Prior to the hearing, the hearing officer attempted to watch the surveillance video from the date and time in question but was “unable to see anything due to there being no metadata.” (ECF 14-6.) Statements were obtained from the three witnesses Mr. Washington requested. Inmate Corey Scruggs, who was housed in cell 445, stated: “They were taking him down the stairs and he tried to snatch away and they tripped him down the stairs.” (ECF 14-7 at 1.) Inmate David Moss, in cell 443, stated: “I don't know.” (Id. at 2.) The inmate in cell 444, whose name is not legible on his witness statement, stated: “I saw the C.O.'s grab and push Washington down the stairs they [illegible] him and slow down.” (Id. at 3.)
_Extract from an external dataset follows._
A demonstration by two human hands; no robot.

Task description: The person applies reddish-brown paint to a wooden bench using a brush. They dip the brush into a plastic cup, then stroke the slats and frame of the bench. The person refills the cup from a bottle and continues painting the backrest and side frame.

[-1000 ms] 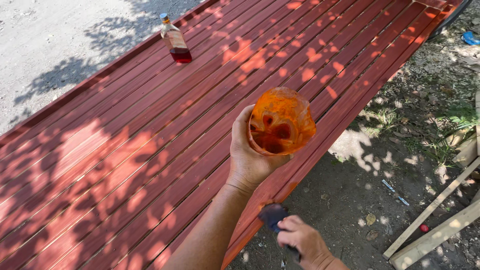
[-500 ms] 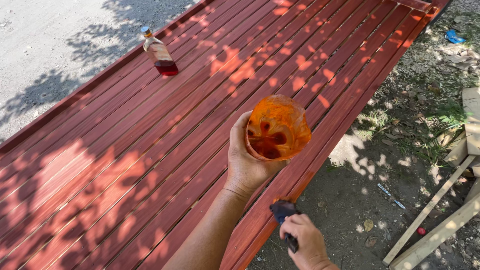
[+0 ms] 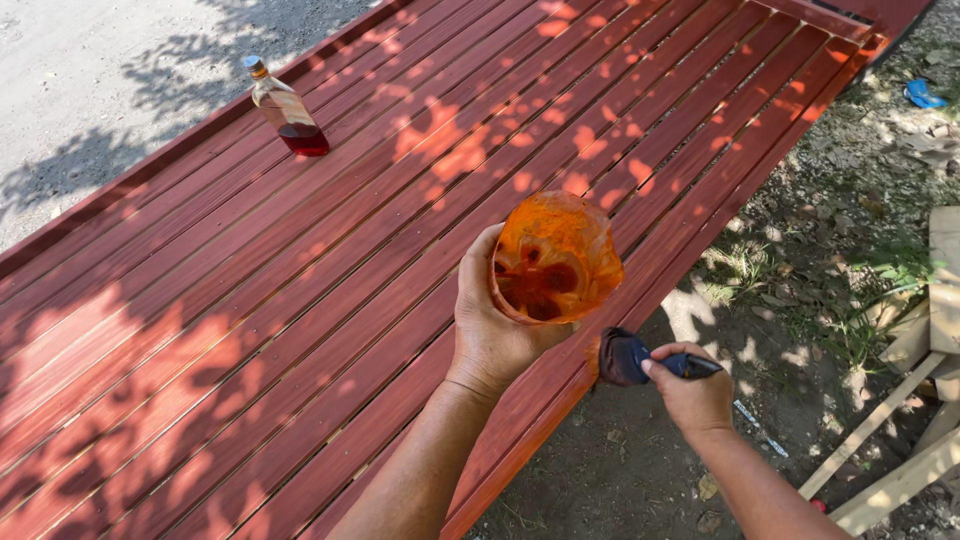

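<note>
Head view shows the left hand (image 3: 495, 330) wrapped around an orange-stained cut plastic container (image 3: 555, 258), its open mouth tipped toward the camera, while the right hand (image 3: 695, 395) is clenched on the dark handle of a paintbrush (image 3: 640, 358) whose head points toward nine o'clock and touches the near edge of the red slatted wooden platform (image 3: 400, 200). From the brush head the container lies at about eleven o'clock, near but apart, with nothing between them. A glass bottle (image 3: 285, 108) with dark red liquid stands well apart at ten o'clock on the platform, and loose wooden planks (image 3: 900, 470) lie on the ground at four o'clock.
</note>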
A hearing was held on April 10, 2021. (ECF 14-5.) In his own defense, Mr. Washington stated that he had his “hands behind his back” during this incident. He offered to plead guilty to a “lesser charge.” (Id.) Based on the evidence, the hearing officer found him guilty. (Id.) He lost 90 days of earned-time credits and received a credit-class demotion. (Id.) His administrative appeals were denied. (ECF 14-9; ECF 1410; ECF 15-1.) He then filed the present petition raising two claims: (1) he was “[d]enied requested evidence of video footage”; and (2) “there is no evidence of guilt.” (ECF 2 at 2.)

When prisoners lose earned-time credits in a disciplinary proceeding, the Fourteenth Amendment Due Process Clause guarantees them certain procedural protections: (1) at least 24 hours advance written notice of the charge; (2) an opportunity to be heard by an impartial decisionmaker; (3) an opportunity to call witnesses and present documentary evidence when consistent with institutional safety and correctional goals; and (4) a written statement by the decisionmaker of evidence relied on and the reasons for the disciplinary action. Wolff v. McDonnell, 418 U.S. 539 (1974). To satisfy due process, there must also be “some evidence” to support the hearing officer's decision. Superintendent, Mass. Corr. Inst. v. Hill, 472 U.S. 445, 455 (1985).
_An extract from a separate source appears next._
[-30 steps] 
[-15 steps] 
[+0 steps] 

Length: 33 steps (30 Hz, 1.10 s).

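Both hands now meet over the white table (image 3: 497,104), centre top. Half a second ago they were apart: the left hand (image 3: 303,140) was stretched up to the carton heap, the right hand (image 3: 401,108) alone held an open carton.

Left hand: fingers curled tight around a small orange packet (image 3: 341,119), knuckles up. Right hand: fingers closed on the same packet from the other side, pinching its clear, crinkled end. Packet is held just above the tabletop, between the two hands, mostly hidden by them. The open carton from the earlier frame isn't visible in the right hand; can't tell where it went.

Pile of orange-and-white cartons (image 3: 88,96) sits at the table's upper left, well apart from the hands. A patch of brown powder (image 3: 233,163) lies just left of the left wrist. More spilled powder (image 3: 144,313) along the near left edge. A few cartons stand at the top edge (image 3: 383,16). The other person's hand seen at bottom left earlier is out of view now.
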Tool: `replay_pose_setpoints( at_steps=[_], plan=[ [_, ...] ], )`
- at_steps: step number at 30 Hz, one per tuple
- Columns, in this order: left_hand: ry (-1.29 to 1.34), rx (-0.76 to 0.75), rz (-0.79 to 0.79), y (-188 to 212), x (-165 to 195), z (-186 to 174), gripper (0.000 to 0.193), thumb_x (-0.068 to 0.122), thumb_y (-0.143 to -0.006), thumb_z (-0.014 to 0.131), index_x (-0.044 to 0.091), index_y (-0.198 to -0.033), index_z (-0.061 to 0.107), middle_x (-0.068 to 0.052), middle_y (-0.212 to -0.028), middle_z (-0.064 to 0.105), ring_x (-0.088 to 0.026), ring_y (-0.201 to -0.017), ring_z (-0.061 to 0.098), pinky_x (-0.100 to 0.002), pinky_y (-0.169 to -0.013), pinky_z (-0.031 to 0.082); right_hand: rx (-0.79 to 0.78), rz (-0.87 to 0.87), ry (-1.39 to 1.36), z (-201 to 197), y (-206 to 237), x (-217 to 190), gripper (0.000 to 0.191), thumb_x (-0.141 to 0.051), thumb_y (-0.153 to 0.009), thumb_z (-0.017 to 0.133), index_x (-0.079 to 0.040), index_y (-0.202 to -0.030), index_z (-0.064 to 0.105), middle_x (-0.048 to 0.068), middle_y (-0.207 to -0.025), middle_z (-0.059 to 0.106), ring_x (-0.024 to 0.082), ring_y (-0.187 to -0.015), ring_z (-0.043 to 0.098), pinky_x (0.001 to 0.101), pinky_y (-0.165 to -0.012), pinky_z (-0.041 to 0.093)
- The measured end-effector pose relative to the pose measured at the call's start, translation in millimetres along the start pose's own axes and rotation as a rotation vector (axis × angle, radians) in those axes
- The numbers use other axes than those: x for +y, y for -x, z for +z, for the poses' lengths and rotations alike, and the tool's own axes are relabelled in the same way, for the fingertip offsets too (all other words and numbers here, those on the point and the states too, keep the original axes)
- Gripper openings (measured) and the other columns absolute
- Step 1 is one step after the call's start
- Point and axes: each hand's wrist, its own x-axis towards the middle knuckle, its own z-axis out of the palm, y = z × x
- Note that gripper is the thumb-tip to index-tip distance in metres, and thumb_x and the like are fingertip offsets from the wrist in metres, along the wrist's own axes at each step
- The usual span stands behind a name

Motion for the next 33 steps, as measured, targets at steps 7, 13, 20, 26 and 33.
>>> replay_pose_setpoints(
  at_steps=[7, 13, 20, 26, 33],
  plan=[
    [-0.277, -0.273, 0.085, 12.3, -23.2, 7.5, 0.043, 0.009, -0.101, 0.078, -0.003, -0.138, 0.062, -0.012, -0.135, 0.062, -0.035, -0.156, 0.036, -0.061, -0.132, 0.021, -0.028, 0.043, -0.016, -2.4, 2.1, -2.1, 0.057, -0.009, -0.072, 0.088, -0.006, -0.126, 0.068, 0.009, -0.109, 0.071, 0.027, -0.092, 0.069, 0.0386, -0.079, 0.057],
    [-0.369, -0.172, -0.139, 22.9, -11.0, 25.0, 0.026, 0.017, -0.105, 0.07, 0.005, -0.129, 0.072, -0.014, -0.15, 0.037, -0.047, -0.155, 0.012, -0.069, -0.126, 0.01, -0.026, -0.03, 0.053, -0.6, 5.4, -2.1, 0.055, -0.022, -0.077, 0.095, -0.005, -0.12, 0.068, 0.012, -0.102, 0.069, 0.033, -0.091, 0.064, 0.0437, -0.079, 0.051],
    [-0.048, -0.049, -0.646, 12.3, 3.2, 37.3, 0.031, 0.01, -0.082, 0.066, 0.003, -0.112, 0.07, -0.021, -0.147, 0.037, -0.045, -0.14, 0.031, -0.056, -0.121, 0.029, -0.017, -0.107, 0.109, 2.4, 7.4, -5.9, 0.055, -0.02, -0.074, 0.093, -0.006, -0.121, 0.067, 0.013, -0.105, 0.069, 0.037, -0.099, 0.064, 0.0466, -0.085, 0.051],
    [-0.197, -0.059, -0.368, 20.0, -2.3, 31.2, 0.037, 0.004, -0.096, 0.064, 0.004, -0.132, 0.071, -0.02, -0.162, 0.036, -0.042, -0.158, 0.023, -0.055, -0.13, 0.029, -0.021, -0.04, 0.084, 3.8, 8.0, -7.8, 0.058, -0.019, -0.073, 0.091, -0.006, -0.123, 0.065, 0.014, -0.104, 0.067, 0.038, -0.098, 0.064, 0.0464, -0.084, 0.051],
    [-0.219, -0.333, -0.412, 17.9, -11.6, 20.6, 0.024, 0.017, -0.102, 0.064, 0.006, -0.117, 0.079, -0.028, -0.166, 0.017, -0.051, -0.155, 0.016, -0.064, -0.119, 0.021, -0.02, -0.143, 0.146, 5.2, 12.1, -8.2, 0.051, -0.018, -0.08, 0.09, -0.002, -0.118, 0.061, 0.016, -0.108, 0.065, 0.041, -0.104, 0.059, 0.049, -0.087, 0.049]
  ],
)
The court understands Mr. Washington's first claim to be that he was denied evidence. In effect, he argues that the prison's failure to have a properly function camera in the area violated his due process rights. (Id.) Prisoners have a right to relevant exculpatory evidence, but they do not have the right to the creation of evidence that does not already exist. Wolff, 418 U.S. at 556. Here, the record reflects that the hearing officer searched for video evidence pursuant to Mr. Washington's request, but there was no video available for the time and date of the search. (ECF 9-9.) The exact reason why the camera malfunctioned is unclear, but the hearing officer cannot be faulted for failing to consider evidence that did not exist. Wolff, 418 U.S. at 556. Furthermore, he requested the video to show that he put his hands beyond his back when ordered to “cuff up” by Lieutenant Robertson. (ECF 14-3.) However, such evidence would not answer the question of what happened on the stairs, which is where he was alleged to have resisted the officers. He has not established a violation of his due process rights in connection with the video.

He cites to Nelson v. Stevens, 861 Fed.Appx. 667 (7th Cir. 2021), but his reliance on that case is unavailing. There, a surveillance video existed, whereas here the camera did not record the time and date in question. Furthermore, the court in Nelson concluded that denial of the video did not prejudice the inmate's due process rights.

His second claim challenges the sufficiency of the evidence. To satisfy due process, there only needs to be “some evidence” to support the hearing officer's decision. Hill, 472 U.S. at 455. “This is a lenient standard, requiring no more than a modicum of evidence.” Webb v. Anderson, 224 F.3d 649, 652 (7th Cir. 2000). “Even meager proof will suffice, so long as the record is not so devoid of evidence that the findings of the disciplinary board were without support or otherwise arbitrary.” Id. A conduct report alone can be sufficient to satisfy the “some evidence” test. McPherson v. McBride, 188 F.3d 784, 786 (7th Cir. 1999).

Mr. Washington was found guilty of violating B-235, which is defined by the disciplinary code as “[f]leeing or physically resisting a staff member while that staff member is in the performance of his/her duties.” (ECF 14-2.) The conduct report provides sufficient evidence that Mr. Washington physically resisted as the officers were escorting him down the stairs, causing them to fall. Mr. Washington protests that he did nothing wrong, but he is effectively asking this court to reweigh the evidence to make its own determination of guilt or innocence, which it is not permitted to do. Webb, 224 F.3d at 652. The conduct report detailing Lieutenant Robertson's account provides sufficient evidence that Mr. Washington physically resisted staff during this incident. He has not established a federal due process violation.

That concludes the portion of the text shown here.